● INSTRUCTIONS FOR THE TASK
Search term "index": please copy every line of the records below that contains it.

[Extracted records]
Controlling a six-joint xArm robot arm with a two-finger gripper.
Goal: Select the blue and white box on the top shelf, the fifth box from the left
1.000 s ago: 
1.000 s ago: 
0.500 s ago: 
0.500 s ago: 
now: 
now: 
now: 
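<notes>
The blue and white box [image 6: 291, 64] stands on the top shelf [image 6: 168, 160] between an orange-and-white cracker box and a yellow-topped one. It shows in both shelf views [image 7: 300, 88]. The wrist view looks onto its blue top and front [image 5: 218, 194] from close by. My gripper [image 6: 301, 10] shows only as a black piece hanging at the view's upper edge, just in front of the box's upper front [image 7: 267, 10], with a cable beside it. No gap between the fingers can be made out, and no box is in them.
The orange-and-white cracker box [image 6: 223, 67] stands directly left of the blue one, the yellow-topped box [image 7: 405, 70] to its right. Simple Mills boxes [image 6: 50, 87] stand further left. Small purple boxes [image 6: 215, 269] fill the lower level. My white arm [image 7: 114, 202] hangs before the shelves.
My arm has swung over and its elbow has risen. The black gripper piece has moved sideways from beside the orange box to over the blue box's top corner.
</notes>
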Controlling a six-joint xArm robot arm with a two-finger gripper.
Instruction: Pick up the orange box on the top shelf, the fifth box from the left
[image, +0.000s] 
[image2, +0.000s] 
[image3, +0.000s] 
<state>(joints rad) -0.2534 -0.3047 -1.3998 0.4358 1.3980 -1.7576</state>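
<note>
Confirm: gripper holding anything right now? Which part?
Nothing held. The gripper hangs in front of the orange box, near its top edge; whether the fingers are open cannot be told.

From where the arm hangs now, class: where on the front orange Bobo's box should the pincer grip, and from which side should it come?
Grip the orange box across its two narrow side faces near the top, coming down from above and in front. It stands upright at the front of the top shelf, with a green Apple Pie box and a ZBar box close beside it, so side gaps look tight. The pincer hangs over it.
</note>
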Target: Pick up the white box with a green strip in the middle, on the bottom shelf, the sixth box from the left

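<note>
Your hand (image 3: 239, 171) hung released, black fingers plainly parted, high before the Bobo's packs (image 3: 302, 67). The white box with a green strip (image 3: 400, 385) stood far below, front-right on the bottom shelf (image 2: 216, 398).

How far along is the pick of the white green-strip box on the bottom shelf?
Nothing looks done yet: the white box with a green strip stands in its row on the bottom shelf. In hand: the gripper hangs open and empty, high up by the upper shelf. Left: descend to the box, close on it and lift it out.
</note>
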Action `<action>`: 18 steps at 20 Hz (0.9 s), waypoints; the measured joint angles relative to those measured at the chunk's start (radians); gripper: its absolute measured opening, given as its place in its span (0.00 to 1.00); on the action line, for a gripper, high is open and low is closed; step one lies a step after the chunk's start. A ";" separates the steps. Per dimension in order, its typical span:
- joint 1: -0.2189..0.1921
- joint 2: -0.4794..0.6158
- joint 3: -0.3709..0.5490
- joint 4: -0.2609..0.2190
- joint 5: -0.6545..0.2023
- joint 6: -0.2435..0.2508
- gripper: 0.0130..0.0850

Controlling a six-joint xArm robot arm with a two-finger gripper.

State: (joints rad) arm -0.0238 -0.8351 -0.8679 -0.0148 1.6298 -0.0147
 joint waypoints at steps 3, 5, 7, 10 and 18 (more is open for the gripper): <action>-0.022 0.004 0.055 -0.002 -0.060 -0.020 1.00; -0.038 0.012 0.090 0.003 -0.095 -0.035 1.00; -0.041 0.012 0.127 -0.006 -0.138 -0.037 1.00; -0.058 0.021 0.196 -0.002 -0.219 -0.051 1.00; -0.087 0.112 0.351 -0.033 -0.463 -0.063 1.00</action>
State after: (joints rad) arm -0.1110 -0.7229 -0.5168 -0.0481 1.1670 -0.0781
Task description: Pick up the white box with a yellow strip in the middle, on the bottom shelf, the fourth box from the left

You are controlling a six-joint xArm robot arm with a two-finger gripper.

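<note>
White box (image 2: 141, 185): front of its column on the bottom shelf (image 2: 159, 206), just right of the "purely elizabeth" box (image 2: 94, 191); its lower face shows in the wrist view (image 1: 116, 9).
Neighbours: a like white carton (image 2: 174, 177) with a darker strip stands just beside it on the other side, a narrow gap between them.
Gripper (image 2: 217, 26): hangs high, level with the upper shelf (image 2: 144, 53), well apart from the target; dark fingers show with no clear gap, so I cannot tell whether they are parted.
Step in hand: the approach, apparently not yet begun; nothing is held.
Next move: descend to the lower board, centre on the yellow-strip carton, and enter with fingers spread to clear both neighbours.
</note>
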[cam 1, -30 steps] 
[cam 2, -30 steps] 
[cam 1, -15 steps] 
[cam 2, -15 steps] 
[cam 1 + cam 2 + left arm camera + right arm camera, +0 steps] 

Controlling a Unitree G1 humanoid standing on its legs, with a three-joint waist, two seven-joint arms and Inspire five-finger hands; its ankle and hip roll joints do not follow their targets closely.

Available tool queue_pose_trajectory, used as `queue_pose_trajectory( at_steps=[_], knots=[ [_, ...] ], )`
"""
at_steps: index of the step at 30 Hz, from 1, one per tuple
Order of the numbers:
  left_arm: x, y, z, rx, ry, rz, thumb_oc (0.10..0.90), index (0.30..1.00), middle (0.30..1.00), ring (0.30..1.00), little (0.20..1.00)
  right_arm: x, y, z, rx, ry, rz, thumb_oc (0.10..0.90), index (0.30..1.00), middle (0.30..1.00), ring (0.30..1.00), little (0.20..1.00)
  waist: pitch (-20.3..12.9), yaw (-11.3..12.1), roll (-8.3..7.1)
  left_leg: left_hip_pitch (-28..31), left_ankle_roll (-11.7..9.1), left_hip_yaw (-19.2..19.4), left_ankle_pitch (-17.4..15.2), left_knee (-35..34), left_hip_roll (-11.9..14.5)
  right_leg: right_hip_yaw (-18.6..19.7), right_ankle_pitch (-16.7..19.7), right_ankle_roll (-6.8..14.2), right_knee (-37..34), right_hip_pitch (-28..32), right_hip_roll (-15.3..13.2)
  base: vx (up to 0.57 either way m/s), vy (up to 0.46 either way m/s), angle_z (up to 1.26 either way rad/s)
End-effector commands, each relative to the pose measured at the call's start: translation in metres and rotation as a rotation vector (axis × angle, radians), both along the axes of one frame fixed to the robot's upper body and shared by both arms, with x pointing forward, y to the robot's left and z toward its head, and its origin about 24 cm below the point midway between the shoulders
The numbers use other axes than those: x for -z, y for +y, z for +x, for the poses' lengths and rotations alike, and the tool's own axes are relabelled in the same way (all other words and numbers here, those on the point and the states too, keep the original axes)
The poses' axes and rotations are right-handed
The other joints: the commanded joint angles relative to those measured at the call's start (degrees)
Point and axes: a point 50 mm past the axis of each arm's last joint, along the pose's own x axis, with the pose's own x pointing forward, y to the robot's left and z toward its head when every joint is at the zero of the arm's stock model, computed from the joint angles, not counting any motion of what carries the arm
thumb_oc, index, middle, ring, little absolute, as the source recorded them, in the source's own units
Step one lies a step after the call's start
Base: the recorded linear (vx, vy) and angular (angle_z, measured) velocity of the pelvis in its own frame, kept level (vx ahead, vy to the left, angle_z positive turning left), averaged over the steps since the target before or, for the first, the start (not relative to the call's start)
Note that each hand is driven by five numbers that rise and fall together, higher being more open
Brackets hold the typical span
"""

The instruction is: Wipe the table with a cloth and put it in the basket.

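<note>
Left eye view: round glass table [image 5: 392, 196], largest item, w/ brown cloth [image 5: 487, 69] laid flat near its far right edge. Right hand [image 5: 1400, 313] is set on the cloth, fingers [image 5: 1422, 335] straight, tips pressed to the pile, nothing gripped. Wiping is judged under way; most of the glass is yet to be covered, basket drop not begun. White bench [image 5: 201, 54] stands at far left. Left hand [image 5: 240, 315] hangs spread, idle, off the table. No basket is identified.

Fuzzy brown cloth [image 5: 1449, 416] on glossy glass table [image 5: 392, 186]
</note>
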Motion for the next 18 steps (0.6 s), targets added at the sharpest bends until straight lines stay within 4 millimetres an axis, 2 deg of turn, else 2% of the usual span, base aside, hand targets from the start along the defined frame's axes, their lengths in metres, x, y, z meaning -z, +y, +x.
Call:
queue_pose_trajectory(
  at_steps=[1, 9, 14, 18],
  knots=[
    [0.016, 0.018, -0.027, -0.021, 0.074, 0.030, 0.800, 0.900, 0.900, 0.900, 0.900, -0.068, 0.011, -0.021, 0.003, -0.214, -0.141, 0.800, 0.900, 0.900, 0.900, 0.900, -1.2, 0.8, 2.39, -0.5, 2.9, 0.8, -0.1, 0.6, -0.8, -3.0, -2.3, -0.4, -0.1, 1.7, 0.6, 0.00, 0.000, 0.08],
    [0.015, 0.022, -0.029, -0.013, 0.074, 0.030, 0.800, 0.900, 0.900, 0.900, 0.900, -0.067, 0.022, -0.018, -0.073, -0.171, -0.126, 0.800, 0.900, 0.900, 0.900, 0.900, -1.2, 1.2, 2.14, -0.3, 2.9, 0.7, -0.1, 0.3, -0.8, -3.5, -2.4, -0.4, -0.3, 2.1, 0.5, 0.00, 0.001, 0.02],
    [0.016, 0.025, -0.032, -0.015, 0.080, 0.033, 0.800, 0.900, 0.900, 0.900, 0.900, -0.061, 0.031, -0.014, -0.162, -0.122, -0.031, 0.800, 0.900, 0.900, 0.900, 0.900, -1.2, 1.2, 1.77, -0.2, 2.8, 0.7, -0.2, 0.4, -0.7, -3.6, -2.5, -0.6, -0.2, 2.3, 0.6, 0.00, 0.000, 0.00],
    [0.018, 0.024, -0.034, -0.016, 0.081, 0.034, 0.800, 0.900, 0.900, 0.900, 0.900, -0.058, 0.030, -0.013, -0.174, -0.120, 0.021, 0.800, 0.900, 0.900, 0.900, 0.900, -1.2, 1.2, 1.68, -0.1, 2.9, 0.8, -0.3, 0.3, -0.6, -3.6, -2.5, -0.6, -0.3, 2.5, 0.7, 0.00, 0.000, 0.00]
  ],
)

● EXPECTED ANSWER
at_steps: index of the step at 30 Hz, from 1, one per tuple
  left_arm: x, y, z, rx, ry, rz, thumb_oc (0.10..0.90), index (0.30..1.00), middle (0.30..1.00), ring (0.30..1.00), little (0.20..1.00)
  right_arm: x, y, z, rx, ry, rz, thumb_oc (0.10..0.90), index (0.30..1.00), middle (0.30..1.00), ring (0.30..1.00), little (0.20..1.00)
thumb_oc, index, middle, ring, little absolute, as the source recorded them, in the source's own units

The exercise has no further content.